Singaporean Robert Sim receives one of Wikipedia's highest honours for his work on online platform


SINGAPORE — When Robert Sim first pressed the "edit" button on Wikipedia as a secondary school student in 2006, he was simply fixing spelling mistakes and broken links.
Nearly two decades later, the 37-year-old digital analytics consultant would go on to receive one of the online encyclopaedia movement's highest honours: the Wikimedian of the Year award.
Wikipedia, supported by the non-profit Wikimedia Foundation, is run and edited by volunteers.
The Wikimedia Foundation award was presented to Sim by Wikipedia founder Jimmy Wales on Aug 6 during the annual Wikimania event, which was held in Nairobi, Kenya.
"It's surreal," says Sim, who has made more than 79,000 edits to Wikipedia. "I didn't expect myself to be considered in the first place."
Sim tells The Straits Times that he started getting serious about contributing to the platform only in 2019. Back then, he noticed that many Singapore-related articles were outdated, frozen in time after an initial wave of enthusiasm to create entries in the 2000s had fizzled out.
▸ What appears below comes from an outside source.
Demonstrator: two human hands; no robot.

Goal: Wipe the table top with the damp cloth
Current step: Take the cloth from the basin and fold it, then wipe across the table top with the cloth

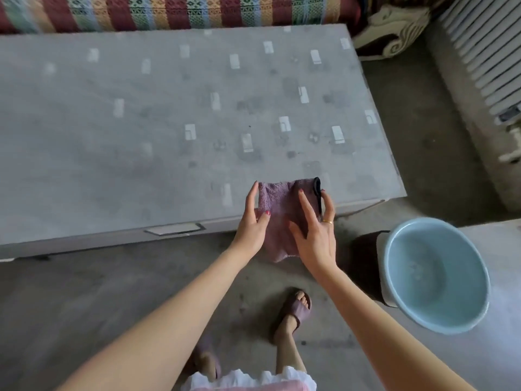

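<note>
A purple fluffy cloth (277, 210) with a black edge hangs stretched between my two hands over the near edge of the grey table top (169, 114). My left hand (252, 221) pinches its left side, thumb in front. My right hand (317, 230) grips the right side by the black trim, fingers spread across the cloth. The cloth's lower end dangles below the table edge. The table top has white rectangular marks and dark smudges, mostly toward its right half.
A light blue basin (435, 273) holding water sits at the right on a dark stand beside the table. A striped sofa (180, 11) runs behind the table. A white radiator (487, 55) is at far right. My sandalled feet stand on the concrete floor (84, 292).
</note>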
One of his key achievements was updating the "Index of Singapore-related articles". Running a custom script to consolidate them, what he initially thought would be 7,000 articles jumped to more than 11,000 — which meant Singapore's editors had their work cut out for them.
Today, that index stands at over 14,000 articles, a modest slice of the over seven million articles on English Wikipedia. Sim, a Singapore Management University graduate, estimated spending around 10 hours a week to edit Wikipedia.
His other achievements include helping to launch the Wikimedians of Singapore User Group — which organises meet-ups for local editors — co-creating the Wikimania conference in Singapore in 2023, and becoming one of English Wikipedia's now-837 administrators in 2024.
While the editors here sometimes have in-person meet-ups, Sim says the usual profile of a Wikipedia editor is an introvert — meaning that much of his or her interactions take place online over messaging platforms Telegram and Discord.
Though now lauded for his Singapore-related editing, one of the articles that first got him "hooked" on Wikipedia was the page for K-pop singer Goo Hara. The star's death in 2019 sparked public outcry, activism and legislative changes in South Korea — a legacy that Sim was keen to capture in her page.
He spent two years meticulously improving the article and updating its sources before it achieved "Good Article" status, a designation used by Wikipedia for articles that are well-written, verifiable and have undergone peer review.
He was also the user who first created the article for the Protection from Online Falsehoods and Manipulation (Pofma) Act. This led to one humorous exchange in 2023 when someone asked him if he knew about Pofma by sharing a link to the Wikipedia article.
"Yeah, I wrote this article," Sim quipped at the time.
In Sim's eyes, the online encyclopaedia — which turns 25 in 2026 — has only grown over the decades since its inception. The site now represents "the first log of information in our world", says Sim, being one of the most frequent top search results that one sees when googling any subject.
"It's like a window, a snapshot of what the world understands," he adds.
Still, gaps remain on the website. For one, much of the public does not understand how reliant on volunteers Wikipedia is.
"You mean we can edit on Wikipedia?" is one response that Sim says he often encounters when discussing the platform with others. "The more people that we have contributing on Wikipedia, the more complete the information that we have."
For those interested in contributing, Sim's advice is to start small by amending errors when they see it. Those who prefer not to write can also find other ways to contribute, such as uploading photos on Wikimedia Commons, a repository of freely usable media files, so that images can be used on articles and elsewhere.
One such picture was even used during the Aug 17 National Day Rally.
When Prime Minister Lawrence Wong made mention of a time when young Singaporeans would visit Changi Airport to watch planes as a pastime, the image used was first uploaded by a Wikimedia Commons user named Sengkang in 2005.
According to Wikimedia Statistics, Singapore ranked eighth globally for English-language Wikipedia in pageviews in July. With 101 million views, the Republic trailed behind the United States, United Kingdom, India, Canada, Australia, Germany and Brazil.